YOUR ASSIGNMENT: Pictures aside, please retype the whole listing word for word.

RAW DATA:
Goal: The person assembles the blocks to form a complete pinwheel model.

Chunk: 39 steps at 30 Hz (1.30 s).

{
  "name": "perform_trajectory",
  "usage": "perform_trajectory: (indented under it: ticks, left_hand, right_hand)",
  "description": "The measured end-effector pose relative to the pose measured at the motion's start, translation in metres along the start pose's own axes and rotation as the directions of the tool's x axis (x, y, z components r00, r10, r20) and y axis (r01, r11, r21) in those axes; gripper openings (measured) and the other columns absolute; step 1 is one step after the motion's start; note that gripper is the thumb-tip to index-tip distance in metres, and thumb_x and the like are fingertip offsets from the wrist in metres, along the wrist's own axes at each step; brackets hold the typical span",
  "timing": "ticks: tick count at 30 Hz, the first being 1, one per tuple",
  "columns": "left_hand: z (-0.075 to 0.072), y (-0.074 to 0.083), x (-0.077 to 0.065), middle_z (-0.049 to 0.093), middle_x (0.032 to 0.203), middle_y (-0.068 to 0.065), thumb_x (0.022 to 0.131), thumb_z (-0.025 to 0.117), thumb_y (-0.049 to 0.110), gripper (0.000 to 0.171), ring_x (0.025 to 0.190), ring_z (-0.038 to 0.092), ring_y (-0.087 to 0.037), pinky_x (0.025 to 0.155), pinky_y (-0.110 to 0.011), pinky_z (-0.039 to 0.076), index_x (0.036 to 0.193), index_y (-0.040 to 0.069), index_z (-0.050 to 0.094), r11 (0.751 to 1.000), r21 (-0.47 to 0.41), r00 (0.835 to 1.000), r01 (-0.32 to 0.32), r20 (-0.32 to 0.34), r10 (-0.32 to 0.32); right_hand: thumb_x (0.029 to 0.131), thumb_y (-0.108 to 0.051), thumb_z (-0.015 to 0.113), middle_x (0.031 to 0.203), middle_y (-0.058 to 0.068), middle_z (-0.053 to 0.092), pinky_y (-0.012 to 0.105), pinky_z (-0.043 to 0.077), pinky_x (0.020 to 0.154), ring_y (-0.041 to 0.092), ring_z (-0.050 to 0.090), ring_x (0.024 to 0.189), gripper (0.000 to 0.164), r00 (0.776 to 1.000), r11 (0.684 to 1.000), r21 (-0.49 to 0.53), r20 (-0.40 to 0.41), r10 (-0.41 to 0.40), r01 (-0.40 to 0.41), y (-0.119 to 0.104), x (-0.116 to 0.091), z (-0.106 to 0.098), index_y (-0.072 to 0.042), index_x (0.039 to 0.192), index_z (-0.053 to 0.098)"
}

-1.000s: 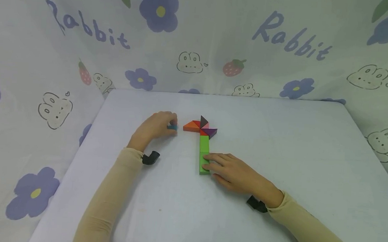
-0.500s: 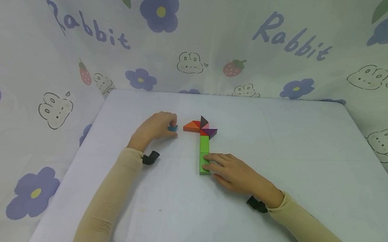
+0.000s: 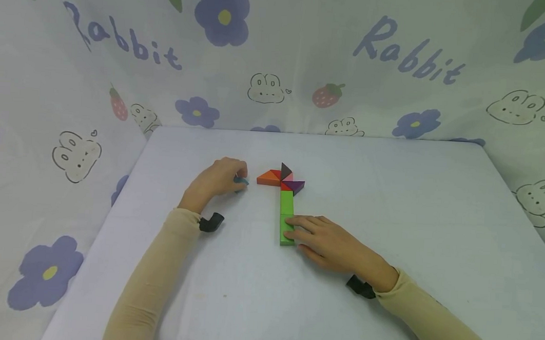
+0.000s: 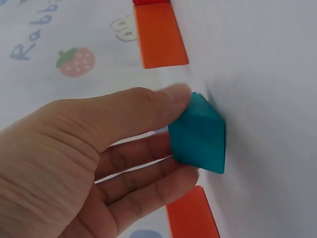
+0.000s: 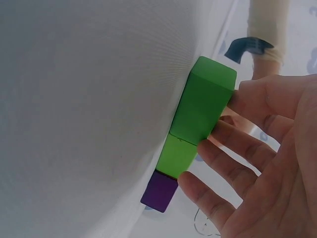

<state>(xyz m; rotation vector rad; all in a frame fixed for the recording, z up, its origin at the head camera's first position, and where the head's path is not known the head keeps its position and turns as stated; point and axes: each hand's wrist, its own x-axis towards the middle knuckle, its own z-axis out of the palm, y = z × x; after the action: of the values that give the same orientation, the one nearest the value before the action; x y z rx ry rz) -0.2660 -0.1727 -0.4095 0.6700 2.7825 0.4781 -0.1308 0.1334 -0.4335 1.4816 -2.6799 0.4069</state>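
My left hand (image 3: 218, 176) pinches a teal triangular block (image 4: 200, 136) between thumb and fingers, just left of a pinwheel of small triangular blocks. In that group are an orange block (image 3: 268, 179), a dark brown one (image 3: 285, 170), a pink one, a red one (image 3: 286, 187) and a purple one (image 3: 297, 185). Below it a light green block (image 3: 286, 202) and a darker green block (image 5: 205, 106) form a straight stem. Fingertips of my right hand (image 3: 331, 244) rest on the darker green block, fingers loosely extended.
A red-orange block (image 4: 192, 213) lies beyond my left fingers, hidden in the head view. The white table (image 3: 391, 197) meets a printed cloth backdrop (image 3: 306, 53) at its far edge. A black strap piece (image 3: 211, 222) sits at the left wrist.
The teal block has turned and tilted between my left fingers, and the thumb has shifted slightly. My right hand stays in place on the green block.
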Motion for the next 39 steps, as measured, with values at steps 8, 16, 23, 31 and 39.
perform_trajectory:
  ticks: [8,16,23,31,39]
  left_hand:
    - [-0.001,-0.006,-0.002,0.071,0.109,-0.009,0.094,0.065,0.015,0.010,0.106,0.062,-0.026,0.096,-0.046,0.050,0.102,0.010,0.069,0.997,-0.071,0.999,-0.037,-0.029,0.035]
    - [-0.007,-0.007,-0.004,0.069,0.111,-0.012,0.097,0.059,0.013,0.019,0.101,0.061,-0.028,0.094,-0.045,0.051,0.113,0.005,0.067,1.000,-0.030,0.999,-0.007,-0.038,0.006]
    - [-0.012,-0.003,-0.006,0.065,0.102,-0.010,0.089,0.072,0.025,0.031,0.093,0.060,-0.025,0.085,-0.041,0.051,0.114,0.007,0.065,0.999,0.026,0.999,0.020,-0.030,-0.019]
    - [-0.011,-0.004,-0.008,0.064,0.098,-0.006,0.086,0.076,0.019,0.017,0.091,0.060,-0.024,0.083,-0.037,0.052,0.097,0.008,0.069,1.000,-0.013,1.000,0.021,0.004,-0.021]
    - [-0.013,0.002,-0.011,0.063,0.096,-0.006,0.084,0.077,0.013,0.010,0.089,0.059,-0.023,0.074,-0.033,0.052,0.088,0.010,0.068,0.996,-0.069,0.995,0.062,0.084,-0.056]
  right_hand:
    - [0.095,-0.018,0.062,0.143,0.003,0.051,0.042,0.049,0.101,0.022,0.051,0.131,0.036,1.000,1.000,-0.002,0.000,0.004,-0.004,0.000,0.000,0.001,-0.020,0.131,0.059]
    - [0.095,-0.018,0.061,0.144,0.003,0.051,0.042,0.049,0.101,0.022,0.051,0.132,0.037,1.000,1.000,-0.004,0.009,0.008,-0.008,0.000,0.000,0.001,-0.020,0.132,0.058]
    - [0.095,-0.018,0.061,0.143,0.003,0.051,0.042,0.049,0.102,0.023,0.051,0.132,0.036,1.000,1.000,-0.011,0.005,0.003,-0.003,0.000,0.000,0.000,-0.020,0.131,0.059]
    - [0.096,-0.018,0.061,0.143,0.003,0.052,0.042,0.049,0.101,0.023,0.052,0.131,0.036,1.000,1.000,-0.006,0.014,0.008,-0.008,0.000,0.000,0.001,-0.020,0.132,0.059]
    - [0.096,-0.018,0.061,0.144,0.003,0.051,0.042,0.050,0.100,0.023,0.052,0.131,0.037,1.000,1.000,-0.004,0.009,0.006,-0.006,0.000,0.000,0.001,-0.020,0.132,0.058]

ANSWER:
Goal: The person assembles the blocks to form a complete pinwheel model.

Chunk: 39 steps at 30 Hz (1.30 s).

{
  "name": "perform_trajectory",
  "usage": "perform_trajectory: (indented under it: ticks, left_hand, right_hand)",
  "description": "The measured end-effector pose relative to the pose measured at the motion's start, translation in metres along the start pose's own axes and rotation as the directions of the tool's x axis (x, y, z components r00, r10, r20) and y axis (r01, r11, r21) in those axes; gripper openings (measured) and the other columns absolute; step 1 is one step after the motion's start; note that gripper is the thumb-tip to index-tip distance in metres, and thumb_x and the like are fingertip offsets from the wrist in metres, along the wrist's own axes at each step; brackets hold the typical span",
  "timing": "ticks: tick count at 30 Hz, the first being 1, one per tuple",
  "columns": "left_hand: z (-0.075 to 0.072), y (-0.074 to 0.083), x (-0.077 to 0.065), middle_z (-0.049 to 0.093), middle_x (0.032 to 0.203), middle_y (-0.068 to 0.065), thumb_x (0.022 to 0.131), thumb_z (-0.025 to 0.117), thumb_y (-0.049 to 0.110), gripper (0.000 to 0.171), ring_x (0.025 to 0.190), ring_z (-0.038 to 0.092), ring_y (-0.087 to 0.037), pinky_x (0.025 to 0.155), pinky_y (-0.110 to 0.011), pinky_z (-0.039 to 0.076), index_x (0.036 to 0.193), index_y (-0.040 to 0.069), index_z (-0.050 to 0.094), r11 (0.751 to 1.000), r21 (-0.47 to 0.41), r00 (0.835 to 1.000), r01 (-0.32 to 0.32), r20 (-0.32 to 0.34), r10 (-0.32 to 0.32); right_hand: thumb_x (0.029 to 0.131), thumb_y (-0.108 to 0.051), thumb_z (-0.015 to 0.113), middle_x (0.031 to 0.203), middle_y (-0.058 to 0.068), middle_z (-0.053 to 0.092), pinky_y (-0.012 to 0.105), pinky_z (-0.043 to 0.077), pinky_x (0.020 to 0.154), ring_y (-0.041 to 0.092), ring_z (-0.050 to 0.090), ring_x (0.024 to 0.189), gripper (0.000 to 0.164), r00 (0.776 to 1.000), r11 (0.684 to 1.000), r21 (-0.49 to 0.53), r20 (-0.40 to 0.41), r10 (-0.41 to 0.40), r01 (-0.40 to 0.41), y (-0.119 to 0.104), x (-0.116 to 0.091), z (-0.106 to 0.098), index_y (-0.072 to 0.042), index_x (0.039 to 0.192), index_z (-0.053 to 0.098)"
}

-1.000s: 
-0.500s: 
+0.000s: 
+0.000s: 
+0.000s: 

<state>(xyz m; rotation vector rad; all in a frame fixed for the recording, z up, its origin at the head camera's first position, and where the head's path is not known the head keeps its position and turns as stated; point and axes: each hand's wrist, its own x-axis towards the middle knuckle, its own z-axis out of the palm, y = z × x; after the action: of the values that give the same orientation, the one nearest the value before the action; x y z rx ry rz) -0.2660 -0.1727 -0.4095 0.6700 2.7825 0.4781 -0.1308 0.1334 -0.4335 1.4816 -2.6799 0.4069</state>
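My left hand (image 3: 218, 176) pinches a teal triangular block (image 4: 200, 136) between thumb and fingers, just left of a pinwheel of small triangular blocks. In that group are an orange block (image 3: 268, 179), a dark brown one (image 3: 285, 170), a pink one, a red one (image 3: 286, 187) and a purple one (image 3: 297, 185). Below it a light green block (image 3: 286, 202) and a darker green block (image 5: 205, 106) form a straight stem. Fingertips of my right hand (image 3: 331, 244) rest on the darker green block, fingers loosely extended.
A red-orange block (image 4: 192, 213) lies beyond my left fingers, hidden in the head view. The white table (image 3: 391, 197) meets a printed cloth backdrop (image 3: 306, 53) at its far edge. A black strap piece (image 3: 211, 222) sits at the left wrist.
The teal block has turned and tilted between my left fingers, and the thumb has shifted slightly. My right hand stays in place on the green block.
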Motion for the next 39 steps, as measured, with values at steps 8, 16, 23, 31 and 39.
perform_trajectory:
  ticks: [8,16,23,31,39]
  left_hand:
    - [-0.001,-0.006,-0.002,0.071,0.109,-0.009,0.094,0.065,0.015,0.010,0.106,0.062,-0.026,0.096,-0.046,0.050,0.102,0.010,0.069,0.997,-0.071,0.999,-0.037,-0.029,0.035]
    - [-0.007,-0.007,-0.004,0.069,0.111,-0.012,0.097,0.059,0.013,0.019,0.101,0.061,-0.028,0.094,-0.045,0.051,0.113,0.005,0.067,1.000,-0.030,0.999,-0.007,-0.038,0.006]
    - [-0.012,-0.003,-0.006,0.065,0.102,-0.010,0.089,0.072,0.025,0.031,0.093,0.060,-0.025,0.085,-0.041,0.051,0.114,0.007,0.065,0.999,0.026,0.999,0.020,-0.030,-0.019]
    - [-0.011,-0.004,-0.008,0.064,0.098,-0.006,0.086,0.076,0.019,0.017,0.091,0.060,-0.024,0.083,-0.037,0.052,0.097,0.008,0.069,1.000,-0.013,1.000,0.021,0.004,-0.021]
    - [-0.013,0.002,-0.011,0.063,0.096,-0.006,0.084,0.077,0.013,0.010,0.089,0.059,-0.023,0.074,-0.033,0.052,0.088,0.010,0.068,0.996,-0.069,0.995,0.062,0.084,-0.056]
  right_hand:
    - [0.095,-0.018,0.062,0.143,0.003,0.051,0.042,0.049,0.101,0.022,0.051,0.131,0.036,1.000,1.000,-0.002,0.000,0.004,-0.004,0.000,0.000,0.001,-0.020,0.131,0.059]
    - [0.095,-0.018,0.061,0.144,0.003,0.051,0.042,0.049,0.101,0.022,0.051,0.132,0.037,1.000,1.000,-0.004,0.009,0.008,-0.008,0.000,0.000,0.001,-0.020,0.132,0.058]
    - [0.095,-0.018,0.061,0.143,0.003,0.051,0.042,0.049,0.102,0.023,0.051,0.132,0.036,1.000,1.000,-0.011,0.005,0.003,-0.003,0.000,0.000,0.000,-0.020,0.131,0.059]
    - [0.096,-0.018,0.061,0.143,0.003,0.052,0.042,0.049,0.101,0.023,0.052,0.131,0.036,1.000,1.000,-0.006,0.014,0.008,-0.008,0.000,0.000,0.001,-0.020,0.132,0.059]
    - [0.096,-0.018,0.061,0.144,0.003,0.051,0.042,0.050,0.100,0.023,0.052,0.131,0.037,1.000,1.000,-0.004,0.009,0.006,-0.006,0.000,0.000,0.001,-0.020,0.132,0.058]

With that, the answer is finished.